Would you print out all of the data exactly and keep the pictures out of it?

****

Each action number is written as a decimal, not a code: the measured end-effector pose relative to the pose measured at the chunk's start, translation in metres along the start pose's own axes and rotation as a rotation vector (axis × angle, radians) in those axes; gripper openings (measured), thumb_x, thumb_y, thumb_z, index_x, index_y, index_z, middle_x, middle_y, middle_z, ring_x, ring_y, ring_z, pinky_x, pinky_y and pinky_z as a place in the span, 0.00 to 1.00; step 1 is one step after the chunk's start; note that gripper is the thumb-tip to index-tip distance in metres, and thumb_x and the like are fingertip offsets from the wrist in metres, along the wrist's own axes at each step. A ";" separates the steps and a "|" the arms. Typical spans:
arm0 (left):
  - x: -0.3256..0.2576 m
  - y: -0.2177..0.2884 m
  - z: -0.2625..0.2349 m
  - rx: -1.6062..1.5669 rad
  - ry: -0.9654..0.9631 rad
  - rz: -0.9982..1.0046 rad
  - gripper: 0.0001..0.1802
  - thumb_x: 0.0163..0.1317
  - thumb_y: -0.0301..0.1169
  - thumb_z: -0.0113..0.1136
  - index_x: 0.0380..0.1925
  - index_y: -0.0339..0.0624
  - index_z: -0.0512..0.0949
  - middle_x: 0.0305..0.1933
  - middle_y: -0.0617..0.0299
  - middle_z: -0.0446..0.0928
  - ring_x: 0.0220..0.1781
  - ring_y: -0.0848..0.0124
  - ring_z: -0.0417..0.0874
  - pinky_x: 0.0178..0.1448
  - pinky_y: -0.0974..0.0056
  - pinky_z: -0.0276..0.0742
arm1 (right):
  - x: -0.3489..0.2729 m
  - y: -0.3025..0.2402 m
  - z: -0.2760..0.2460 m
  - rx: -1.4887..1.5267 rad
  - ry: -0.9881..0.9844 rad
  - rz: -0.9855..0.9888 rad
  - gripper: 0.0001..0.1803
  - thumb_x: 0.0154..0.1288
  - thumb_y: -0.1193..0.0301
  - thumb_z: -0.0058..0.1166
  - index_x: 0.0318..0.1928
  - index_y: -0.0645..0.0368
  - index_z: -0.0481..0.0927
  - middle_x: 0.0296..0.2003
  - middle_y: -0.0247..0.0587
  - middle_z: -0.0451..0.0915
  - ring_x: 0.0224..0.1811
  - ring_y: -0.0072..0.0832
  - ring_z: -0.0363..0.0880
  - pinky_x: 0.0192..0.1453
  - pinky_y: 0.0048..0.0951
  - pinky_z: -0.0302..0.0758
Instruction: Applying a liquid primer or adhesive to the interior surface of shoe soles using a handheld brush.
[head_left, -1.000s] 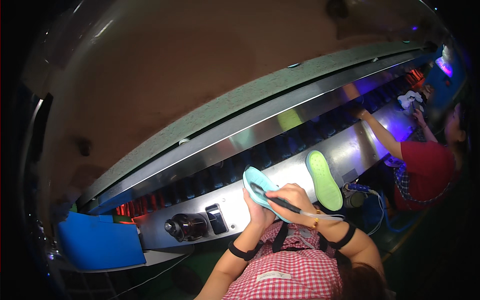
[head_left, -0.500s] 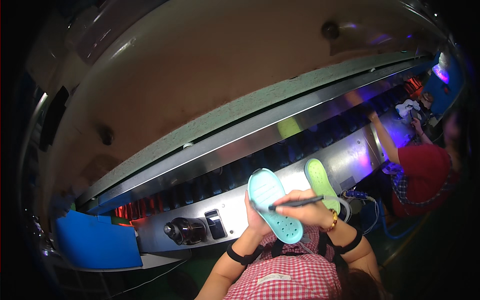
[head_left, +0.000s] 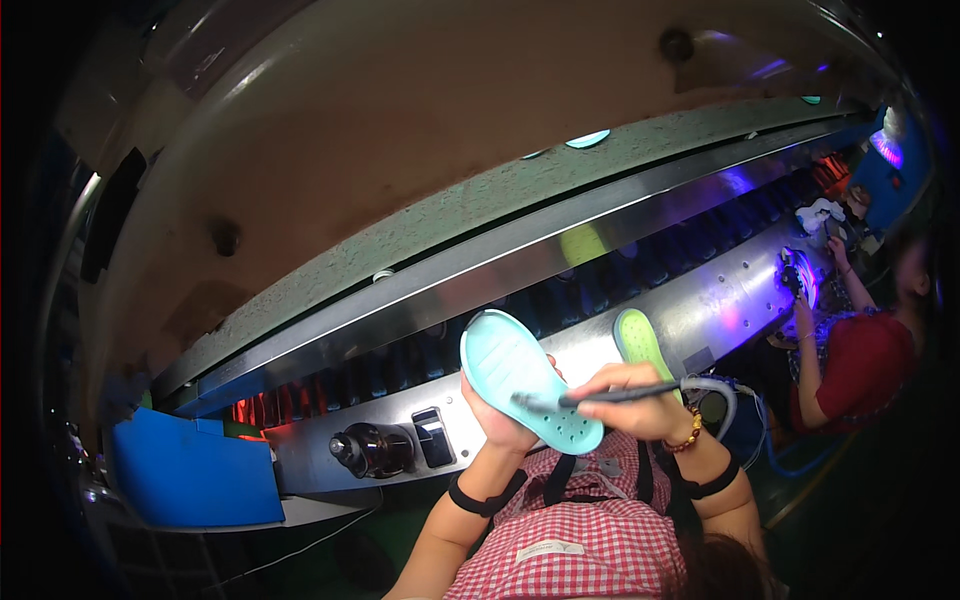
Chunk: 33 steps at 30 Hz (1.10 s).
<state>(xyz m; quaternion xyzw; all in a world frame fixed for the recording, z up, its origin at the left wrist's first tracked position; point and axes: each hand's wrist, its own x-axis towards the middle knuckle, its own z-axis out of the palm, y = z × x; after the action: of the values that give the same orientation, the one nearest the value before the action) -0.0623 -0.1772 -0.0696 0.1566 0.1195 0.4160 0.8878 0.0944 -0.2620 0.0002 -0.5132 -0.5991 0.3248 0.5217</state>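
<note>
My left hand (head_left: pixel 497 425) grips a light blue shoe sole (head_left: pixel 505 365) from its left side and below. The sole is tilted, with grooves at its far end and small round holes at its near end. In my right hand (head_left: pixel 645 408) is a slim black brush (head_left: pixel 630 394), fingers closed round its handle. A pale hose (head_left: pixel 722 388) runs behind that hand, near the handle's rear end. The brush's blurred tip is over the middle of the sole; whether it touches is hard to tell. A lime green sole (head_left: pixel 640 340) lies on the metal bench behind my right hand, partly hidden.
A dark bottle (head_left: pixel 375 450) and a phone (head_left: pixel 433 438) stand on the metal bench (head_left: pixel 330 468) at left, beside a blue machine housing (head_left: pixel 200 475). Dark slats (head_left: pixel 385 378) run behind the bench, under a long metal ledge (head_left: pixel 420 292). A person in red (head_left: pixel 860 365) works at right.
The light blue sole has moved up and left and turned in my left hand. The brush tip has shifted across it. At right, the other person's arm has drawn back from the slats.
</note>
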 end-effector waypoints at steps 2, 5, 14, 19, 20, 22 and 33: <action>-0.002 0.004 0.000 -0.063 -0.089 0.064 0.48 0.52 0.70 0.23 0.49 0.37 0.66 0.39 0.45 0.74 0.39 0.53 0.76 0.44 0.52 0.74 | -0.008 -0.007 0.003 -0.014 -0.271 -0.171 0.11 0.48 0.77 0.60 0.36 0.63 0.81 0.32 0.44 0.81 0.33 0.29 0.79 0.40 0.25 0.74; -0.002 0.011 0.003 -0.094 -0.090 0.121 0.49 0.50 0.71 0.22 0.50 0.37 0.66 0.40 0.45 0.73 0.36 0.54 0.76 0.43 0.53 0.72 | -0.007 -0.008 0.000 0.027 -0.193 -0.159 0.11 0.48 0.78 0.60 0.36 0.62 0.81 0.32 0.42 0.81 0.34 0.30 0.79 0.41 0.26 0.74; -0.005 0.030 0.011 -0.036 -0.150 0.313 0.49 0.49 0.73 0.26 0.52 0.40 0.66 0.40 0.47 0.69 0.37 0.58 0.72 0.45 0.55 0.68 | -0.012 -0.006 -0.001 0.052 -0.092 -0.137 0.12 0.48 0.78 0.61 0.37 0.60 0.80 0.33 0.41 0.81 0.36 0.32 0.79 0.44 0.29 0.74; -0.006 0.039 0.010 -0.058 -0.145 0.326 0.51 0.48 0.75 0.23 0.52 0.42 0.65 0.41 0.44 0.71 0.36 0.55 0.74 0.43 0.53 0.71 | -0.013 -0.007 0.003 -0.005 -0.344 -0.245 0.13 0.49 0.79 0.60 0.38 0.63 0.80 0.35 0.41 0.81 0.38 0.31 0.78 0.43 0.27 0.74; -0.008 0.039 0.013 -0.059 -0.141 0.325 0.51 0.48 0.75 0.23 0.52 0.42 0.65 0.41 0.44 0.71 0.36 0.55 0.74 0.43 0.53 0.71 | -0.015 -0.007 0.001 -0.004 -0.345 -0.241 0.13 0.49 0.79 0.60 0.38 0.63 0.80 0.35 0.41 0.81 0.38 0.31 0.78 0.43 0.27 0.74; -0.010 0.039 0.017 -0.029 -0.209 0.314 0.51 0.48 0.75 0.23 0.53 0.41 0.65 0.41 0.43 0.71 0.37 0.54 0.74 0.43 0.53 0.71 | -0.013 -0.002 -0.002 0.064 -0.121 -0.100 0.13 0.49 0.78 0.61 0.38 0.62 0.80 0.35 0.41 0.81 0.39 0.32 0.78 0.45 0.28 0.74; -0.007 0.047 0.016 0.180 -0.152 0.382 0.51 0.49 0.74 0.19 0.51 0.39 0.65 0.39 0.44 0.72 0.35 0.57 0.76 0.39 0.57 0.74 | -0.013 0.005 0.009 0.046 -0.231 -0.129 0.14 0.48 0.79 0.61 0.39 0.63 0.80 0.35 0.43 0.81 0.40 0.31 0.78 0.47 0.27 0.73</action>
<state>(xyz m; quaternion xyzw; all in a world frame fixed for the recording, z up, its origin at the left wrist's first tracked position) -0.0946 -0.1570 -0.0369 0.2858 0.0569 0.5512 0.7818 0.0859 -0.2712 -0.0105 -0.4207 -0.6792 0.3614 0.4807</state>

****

§ RESULT OF THIS TASK
Each action number is written as a decimal, not a code: the measured end-effector pose relative to the pose measured at the chunk's start, translation in metres along the start pose's own axes and rotation as a rotation vector (axis × angle, radians) in those axes; gripper openings (measured), thumb_x, thumb_y, thumb_z, index_x, index_y, index_z, middle_x, middle_y, middle_z, ring_x, ring_y, ring_z, pinky_x, pinky_y and pinky_z as a place in the span, 0.00 to 1.00; step 1 is one step after the chunk's start; note that gripper is the thumb-tip to index-tip distance in metres, and thumb_x and the like are fingertip offsets from the wrist in metres, along the wrist's own axes at each step. A ";" separates the steps and a "|" the arms. Typical spans:
arm0 (left):
  - x: -0.3256..0.2576 m
  - y: -0.2177..0.2884 m
  - z: -0.2625..0.2349 m
  - rx: -1.6062..1.5669 rad
  - ry: -0.9654..0.9631 rad
  - rz: -0.9982..1.0046 rad
  - gripper: 0.0001..0.1802
  - thumb_x: 0.0163..0.1317
  - thumb_y: -0.0301..0.1169
  - thumb_z: -0.0113..0.1136
  - index_x: 0.0380..0.1925
  - index_y: -0.0339..0.0624
  - index_z: -0.0512..0.0949
  - middle_x: 0.0305..0.1933
  - middle_y: -0.0617..0.0299
  - middle_z: -0.0446..0.0928
  - ring_x: 0.0220..0.1781
  - ring_y: -0.0848..0.0124
  - ring_z: -0.0417..0.0874
  - pinky_x: 0.0178..0.1448
  - pinky_y: -0.0974..0.0056
  - pinky_z: -0.0276..0.0742
arm1 (right):
  - x: -0.3489..0.2729 m
  - y: -0.3025..0.2402 m
  - z: -0.2760..0.2460 m
  - rx: -1.4887..1.5267 rad
  - ry: -0.9881..0.9844 rad
  - rz: -0.9855..0.9888 rad
  - gripper: 0.0001..0.1803
  - thumb_x: 0.0154..0.1288
  - thumb_y: -0.1193..0.0301
  - thumb_z: -0.0058..0.1166
  - index_x: 0.0318..0.1928
  - index_y: -0.0645..0.0368
  - index_z: -0.0481..0.0927
  - middle_x: 0.0296..0.2003
  - middle_y: -0.0247..0.0587
  - middle_z: -0.0451..0.0915
  - ring_x: 0.0224..0.1811
  - ring_y: -0.0072..0.0832
  - ring_z: -0.0363..0.0880
  - pinky_x: 0.0192..0.1453
  - pinky_y: 0.0048..0.0951
  - pinky_z: -0.0302..0.0758
Instruction: Applying a liquid primer or adhesive to the interior surface of shoe soles using a handheld brush.
[head_left, -1.000s] 
[head_left, -0.500s] 
[head_left, +0.000s] 
Chunk: 33 steps at 30 Hz (1.10 s).
<state>(xyz m; quaternion xyzw; all in a world frame fixed for the recording, z up, its origin at the left wrist's first tracked position; point and axes: each hand's wrist, its own x-axis towards the middle knuckle, its own z-axis out of the palm, y = z × x; after the action: of the values that give the same orientation, the one nearest the value before the action) -0.0623 -0.1772 -0.0696 0.1566 0.1195 0.4160 0.8878 0.0944 -0.2620 0.0002 -0.5132 -0.5991 0.3248 0.5217</state>
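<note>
My left hand (head_left: pixel 497 425) grips a light blue shoe sole (head_left: pixel 505 365) from its left side and below. The sole is tilted, with grooves at its far end and small round holes at its near end. In my right hand (head_left: pixel 645 408) is a slim black brush (head_left: pixel 630 394), fingers closed round its handle. A pale hose (head_left: pixel 722 388) runs behind that hand, near the handle's rear end. The brush's blurred tip is over the middle of the sole; whether it touches is hard to tell. A lime green sole (head_left: pixel 640 340) lies on the metal bench behind my right hand, partly hidden.
A dark bottle (head_left: pixel 375 450) and a phone (head_left: pixel 433 438) stand on the metal bench (head_left: pixel 330 468) at left, beside a blue machine housing (head_left: pixel 200 475). Dark slats (head_left: pixel 385 378) run behind the bench, under a long metal ledge (head_left: pixel 420 292). A person in red (head_left: pixel 860 365) works at right.
The light blue sole has moved up and left and turned in my left hand. The brush tip has shifted across it. At right, the other person's arm has drawn back from the slats.
</note>
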 end-effector waypoints at steps 2, 5, 14, 19, 20, 22 and 33: <action>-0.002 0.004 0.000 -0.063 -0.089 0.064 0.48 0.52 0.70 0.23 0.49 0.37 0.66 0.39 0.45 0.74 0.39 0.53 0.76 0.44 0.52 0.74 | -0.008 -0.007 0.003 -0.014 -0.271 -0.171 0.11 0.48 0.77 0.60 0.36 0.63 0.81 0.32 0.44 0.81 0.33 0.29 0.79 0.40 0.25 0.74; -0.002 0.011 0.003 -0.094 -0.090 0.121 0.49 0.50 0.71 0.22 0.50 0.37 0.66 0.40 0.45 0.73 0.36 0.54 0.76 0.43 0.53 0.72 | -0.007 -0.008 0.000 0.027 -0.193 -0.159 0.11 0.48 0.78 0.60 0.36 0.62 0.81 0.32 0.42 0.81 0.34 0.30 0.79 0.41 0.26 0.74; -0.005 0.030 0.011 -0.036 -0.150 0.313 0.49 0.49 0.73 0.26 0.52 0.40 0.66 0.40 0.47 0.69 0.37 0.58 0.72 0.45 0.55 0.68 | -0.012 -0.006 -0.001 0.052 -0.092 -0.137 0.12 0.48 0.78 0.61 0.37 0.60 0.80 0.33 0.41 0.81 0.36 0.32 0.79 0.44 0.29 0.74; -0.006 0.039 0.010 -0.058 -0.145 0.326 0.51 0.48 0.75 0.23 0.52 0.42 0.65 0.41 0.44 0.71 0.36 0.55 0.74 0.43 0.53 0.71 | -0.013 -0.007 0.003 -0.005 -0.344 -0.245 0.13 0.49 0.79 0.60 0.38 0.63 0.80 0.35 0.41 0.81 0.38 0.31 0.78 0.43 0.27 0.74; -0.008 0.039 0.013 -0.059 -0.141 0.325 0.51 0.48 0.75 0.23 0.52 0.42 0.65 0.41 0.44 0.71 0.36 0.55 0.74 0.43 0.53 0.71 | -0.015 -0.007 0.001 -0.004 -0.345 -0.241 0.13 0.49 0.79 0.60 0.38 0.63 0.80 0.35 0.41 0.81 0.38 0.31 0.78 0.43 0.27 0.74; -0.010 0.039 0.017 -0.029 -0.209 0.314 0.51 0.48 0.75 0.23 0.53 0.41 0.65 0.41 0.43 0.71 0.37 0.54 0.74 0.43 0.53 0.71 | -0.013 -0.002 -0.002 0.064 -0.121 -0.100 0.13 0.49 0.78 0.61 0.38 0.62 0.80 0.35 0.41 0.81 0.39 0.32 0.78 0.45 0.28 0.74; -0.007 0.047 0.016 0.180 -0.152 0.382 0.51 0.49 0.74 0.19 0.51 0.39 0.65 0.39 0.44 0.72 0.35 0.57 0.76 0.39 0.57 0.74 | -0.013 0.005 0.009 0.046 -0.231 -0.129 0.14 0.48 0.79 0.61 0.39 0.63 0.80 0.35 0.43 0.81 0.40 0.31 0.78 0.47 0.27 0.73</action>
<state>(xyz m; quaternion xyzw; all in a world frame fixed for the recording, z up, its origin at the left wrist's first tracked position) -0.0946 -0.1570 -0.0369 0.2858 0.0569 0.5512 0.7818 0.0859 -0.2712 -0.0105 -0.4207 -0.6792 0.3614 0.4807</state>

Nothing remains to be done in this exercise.